A total of 11140 patients were randomly assigned, in a 2x2 factorial design, to active blood pressure lowering treatment with perindopril-indapamide or matching placebo, and to a gliclazide-based intensive glucose control strategy or a standard glucose control strategy.
Definitions of study outcomes
The primary outcomes of the ADVANCE trial were a composite of major macrovascular events (nonfatal myocardial infarction, nonfatal stroke, or cardiovascular death) and a composite of major microvascular events (new or worsening nephropathy or retinopathy), considered both jointly and separately. Myocardial infarction was defined as the presence of any two of the following three criteria; (1) a history of typical ischaemic symptoms lasting for ≥15 minutes and unresponsive to sublingual nitrates (if given), (2) diagnostic electrocardiogram changes (e.g. ST segment elevation/depression, new pathological Q wave), and (3) raised biochemical markers of myocardial damage (e.g. creatine kinase, troponin T); or autopsy findings of acute myocardial infarction (International Classification of Diseases 10th Revision [ICD-10] codes of I21.0-I21.9, I22.0-I22.9).
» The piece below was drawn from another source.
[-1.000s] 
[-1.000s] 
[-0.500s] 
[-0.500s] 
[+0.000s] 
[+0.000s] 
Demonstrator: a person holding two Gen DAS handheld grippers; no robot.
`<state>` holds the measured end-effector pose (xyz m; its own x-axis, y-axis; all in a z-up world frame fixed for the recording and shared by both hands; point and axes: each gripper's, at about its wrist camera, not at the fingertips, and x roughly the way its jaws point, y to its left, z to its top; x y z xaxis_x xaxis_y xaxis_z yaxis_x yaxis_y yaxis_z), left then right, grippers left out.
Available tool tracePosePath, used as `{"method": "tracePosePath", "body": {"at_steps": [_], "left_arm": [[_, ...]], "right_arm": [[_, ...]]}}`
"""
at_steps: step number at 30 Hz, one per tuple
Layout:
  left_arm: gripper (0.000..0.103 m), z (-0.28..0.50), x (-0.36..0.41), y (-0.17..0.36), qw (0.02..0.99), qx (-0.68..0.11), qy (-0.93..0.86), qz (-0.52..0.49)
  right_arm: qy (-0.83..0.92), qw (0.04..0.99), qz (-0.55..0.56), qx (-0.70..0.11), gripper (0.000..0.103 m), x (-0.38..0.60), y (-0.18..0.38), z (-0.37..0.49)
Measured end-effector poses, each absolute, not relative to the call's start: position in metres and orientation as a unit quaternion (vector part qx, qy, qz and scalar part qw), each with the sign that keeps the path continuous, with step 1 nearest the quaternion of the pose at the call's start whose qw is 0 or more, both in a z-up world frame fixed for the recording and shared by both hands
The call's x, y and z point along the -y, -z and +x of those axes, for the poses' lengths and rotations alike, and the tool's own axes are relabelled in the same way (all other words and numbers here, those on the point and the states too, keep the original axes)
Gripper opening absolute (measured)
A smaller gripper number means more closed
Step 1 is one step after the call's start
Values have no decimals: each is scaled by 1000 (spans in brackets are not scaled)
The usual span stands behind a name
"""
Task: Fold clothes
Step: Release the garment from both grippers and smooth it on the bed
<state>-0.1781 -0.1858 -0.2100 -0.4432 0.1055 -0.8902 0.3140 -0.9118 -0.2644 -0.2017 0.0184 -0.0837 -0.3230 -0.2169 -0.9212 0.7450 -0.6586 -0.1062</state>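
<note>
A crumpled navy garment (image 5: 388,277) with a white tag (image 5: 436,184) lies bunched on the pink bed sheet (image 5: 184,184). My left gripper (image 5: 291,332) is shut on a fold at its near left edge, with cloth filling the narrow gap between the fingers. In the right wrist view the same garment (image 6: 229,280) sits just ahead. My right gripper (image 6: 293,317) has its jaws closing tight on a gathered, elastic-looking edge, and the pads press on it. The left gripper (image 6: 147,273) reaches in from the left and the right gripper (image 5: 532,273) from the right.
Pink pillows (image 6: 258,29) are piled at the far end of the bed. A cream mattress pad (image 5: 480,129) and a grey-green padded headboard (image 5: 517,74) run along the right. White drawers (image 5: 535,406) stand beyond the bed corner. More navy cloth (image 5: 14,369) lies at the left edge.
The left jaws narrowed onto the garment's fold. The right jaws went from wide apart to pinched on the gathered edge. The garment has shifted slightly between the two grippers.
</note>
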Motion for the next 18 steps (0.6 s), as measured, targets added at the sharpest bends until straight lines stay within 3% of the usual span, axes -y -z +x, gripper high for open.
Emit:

Stroke was defined as a clinical history of acute disturbance of focal neurological function resulting in symptoms lasting >24 hours and thought to be due to brain infarction or intracranial haemorrhage (ICD-10 codes of I61.0-I61.9, I62.1, I62.9, I63.0-I63.9, I64) supported by brain imaging or autopsy. Subarachnoid haemorrhage, subdural haemorrhage and transient ischaemic attack were not included in the definition of stroke. Nonfatal myocardial infarction or nonfatal stroke was defined as an event that did not result in death within 28 days from onset. Cardiovascular death was defined as any death in which the proximate or the underlying cause of death was due to a disease of the circulatory system (ICD-10 codes of I10-I14, I20-I25, I26, I27.9, I28, I50-I52, I60-I67, I69, I70-I79, I80-I89) or a sudden death (ICD-10 codes of R96.0, R96.1, I46.1, R98). New or worsening nephropathy was defined as development of macroalbuminuria (a urinary albumin to creatinine ratio >300 µg/mg) confirmed by two positive results, doubling of the serum creatinine to a level of at least 200 µmol/L, the need for renal replacement therapy (dialysis or transplantation), or death from renal disease (ICD-10 codes of N00-N29, E11.2, I12, I13). New or worsening retinopathy was defined as development of proliferative retinopathy, macular oedema or diabetes-related blindness, or the use of retinal photocoagulation therapy. A secondary outcome, also included in the present analysis, was death from any cause.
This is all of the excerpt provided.